Il est vrai que la vidéo incriminée est choquante et ne colle pas à la réalité socioreligieuse de notre pays. L’attaque de l’imam Ouattara est d’autant injustifiée que celui qui s’est attaqué à l’islam n’est pas chrétien et son acte a été massivement condamné dans la communauté chrétienne qui a manifesté aux côtés des musulmans le 5 novembre dernier à la Place de l’indépendance. Autrement, l’imam avait toutes les raisons de faire l’économie de cette provocation. En y cédant, il donne raison à ceux qui prêchent pour un assainissement du secteur du prêche dans ce pays. Ce à quoi le Haut conseil islamique (HCI/Mali) travaille d’ailleurs.

Aujourd’hui, personne n’a intérêt à chercher à réduire l’espace de tolérance et d’acceptation réciproque qui est l’un des caractéristiques majeures de la société malienne depuis des siècles. Bien au contraire, nous devons chercher le vrai dialogue par la collaboration entre chrétiens et musulmans dans les divers chantiers de la construction du pays comme «la promotion humaine, l’éducation, la santé ou les affaires sociales». Et selon des statistiques officielles, plus de 80 % des élèves de l’enseignement privé catholique viennent de familles musulmanes (qui font confiance à cette institution) et un bon pourcentage des enseignants sont également des musulmans qui «épousent pleinement le projet éducatif de l’église, basé sur une vision spirituelle de l’Homme».

De l’avènement de la démocratie à aujourd’hui, musulmans et chrétiens ont marché main dans la main pour dénoncer toutes les atteintes à la personne humaine et les tares de notre gouvernance, pour plaider le vivre ensemble et la cohésion sociale… Sans compter que, dans notre pays, la communauté chrétienne a toujours fait montre de sagesse, de tolérance… en pratiquant sa foi dans la discrétion et dans le strict respect de toutes les autres religions. On se rappelle par exemple que, en janvier 2018, les leaders des jeunesses musulmanes et chrétiennes du Mali s’étaient engagés à promouvoir le dialogue interreligieux dans le pays.

Nous sommes sur la même longueur d’onde que les communautés chrétiennes du Mali (Association des Groupements des églises et missions protestantes évangéliques au Mali, Conférence épiscopale du Mali) qui, dans une déclaration datant du 9 novembre 2022, ont rappelé suivre «avec une attention soutenue l’évolution de la situation sociopolitique» de notre pays qui est en train de prendre «une dimension autre aux conséquences qui peuvent être incalculables».

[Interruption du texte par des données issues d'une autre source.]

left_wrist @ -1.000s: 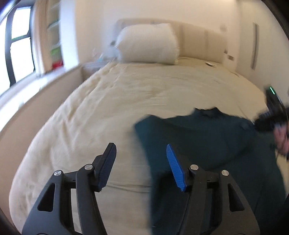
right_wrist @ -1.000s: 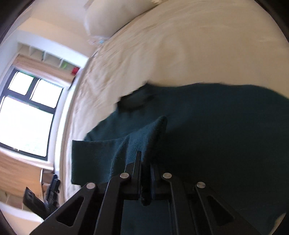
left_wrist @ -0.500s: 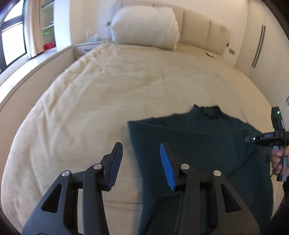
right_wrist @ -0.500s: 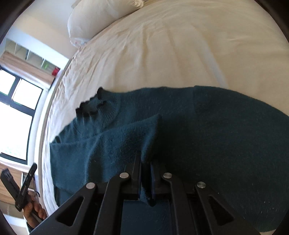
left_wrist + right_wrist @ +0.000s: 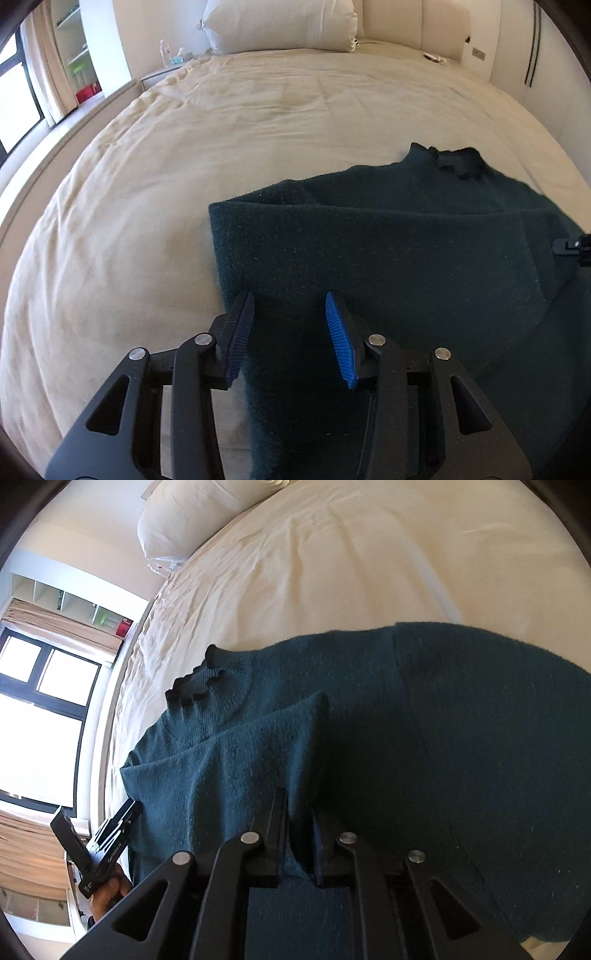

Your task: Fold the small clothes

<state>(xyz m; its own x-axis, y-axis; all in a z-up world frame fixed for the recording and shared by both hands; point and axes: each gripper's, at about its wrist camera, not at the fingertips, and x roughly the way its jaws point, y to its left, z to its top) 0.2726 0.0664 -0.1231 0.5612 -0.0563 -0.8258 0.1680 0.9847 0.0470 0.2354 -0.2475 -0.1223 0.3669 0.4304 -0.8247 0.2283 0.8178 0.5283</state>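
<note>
A dark teal knit sweater (image 5: 388, 254) lies on the cream bed (image 5: 221, 155), collar at the far side, one sleeve folded across the body. My left gripper (image 5: 290, 332) is open, its blue pads (image 5: 338, 338) straddling the sweater's near left edge without clamping it. My right gripper (image 5: 299, 834) is shut on the folded sleeve of the sweater (image 5: 258, 760) and holds that fold slightly raised over the body. The right gripper's tip also shows at the right edge of the left wrist view (image 5: 574, 247). The left gripper shows in the right wrist view (image 5: 99, 845).
A white pillow (image 5: 280, 24) leans on the padded headboard (image 5: 417, 22). A nightstand (image 5: 162, 72) and a window with curtains (image 5: 40, 701) lie to the left of the bed. Wardrobe doors (image 5: 532, 48) stand on the right.
My left gripper has moved right and forward over the sweater's left edge, still open. My right gripper kept its hold on the sleeve and carried it across the body.
</note>
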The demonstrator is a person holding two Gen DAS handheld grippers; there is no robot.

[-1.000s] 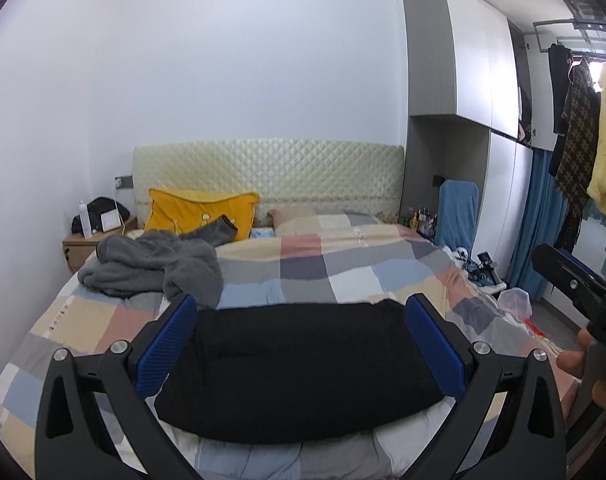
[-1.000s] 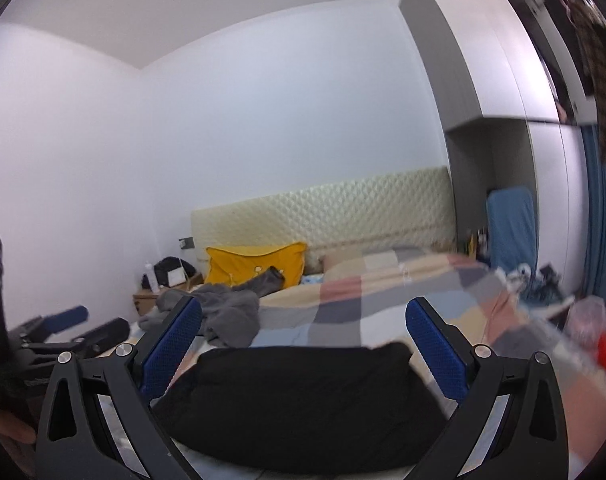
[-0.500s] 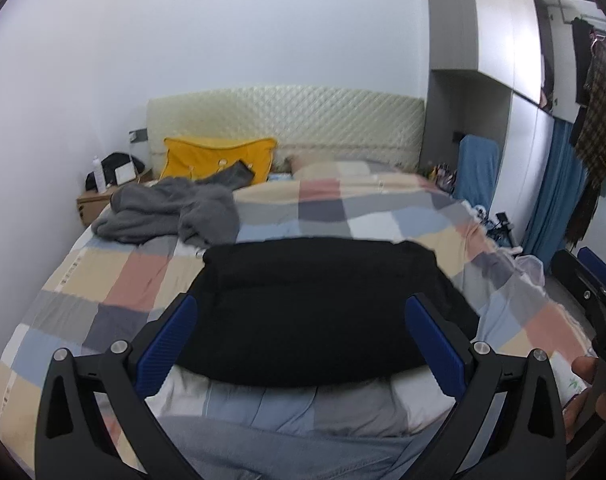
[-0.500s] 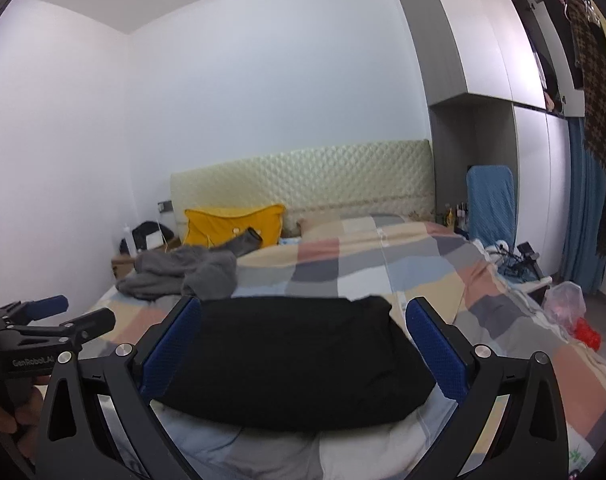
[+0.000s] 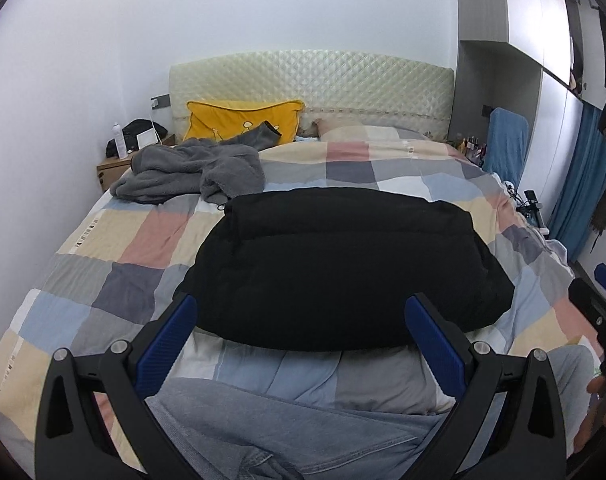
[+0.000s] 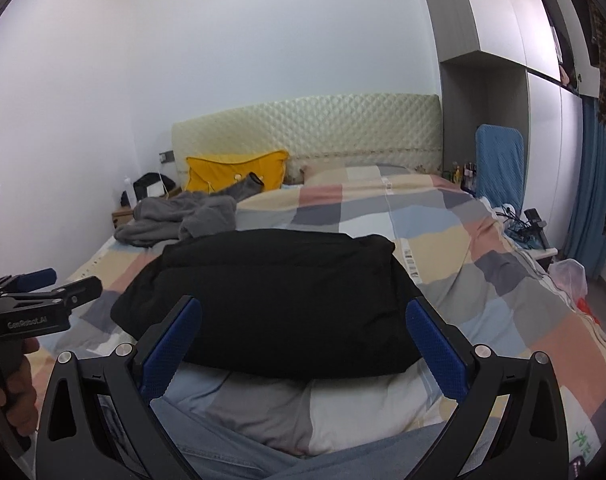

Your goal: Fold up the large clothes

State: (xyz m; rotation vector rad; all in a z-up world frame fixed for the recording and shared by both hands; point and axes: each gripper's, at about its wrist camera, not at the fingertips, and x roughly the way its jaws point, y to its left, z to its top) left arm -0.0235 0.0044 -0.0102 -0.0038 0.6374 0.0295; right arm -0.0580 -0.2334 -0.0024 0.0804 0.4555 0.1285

Nous avons croisé les bras, indifférents, pour les regarder mettre à feu et à sang le centre de notre pays sous prétexte d’un antagonisme violent entre peuls et dogons. Aujourd’hui, ils sont encore à la manœuvre pour faire basculer le pays dans une guerre de religion. Nous avons déjà tous les problèmes du monde à faire face aux conséquences dramatiques du terrorisme. Ce n’est donc pas le moment d’ouvrir une autre boîte aux pandores. Nous avons presque toujours accepté nos différences pour une vie communautaire harmonieuse. Il n’y pas de raison d’y renoncer en ce moment précis où notre pays a besoin d’unité et de cohésion sociale pour sortir de l’impasse de l’insécurité, de l’instabilité.

Il est donc du devoir de nous tous d’œuvrer à empêcher l’effondrement de la digue de la tolérance religieuse, de la cohabitation pacifique des différentes religions pratiquées dans notre pays. Si jamais cette digue cède, elle emportera ce qui reste de la fondation de la nation et de la République. Que Dieu nous en préserve.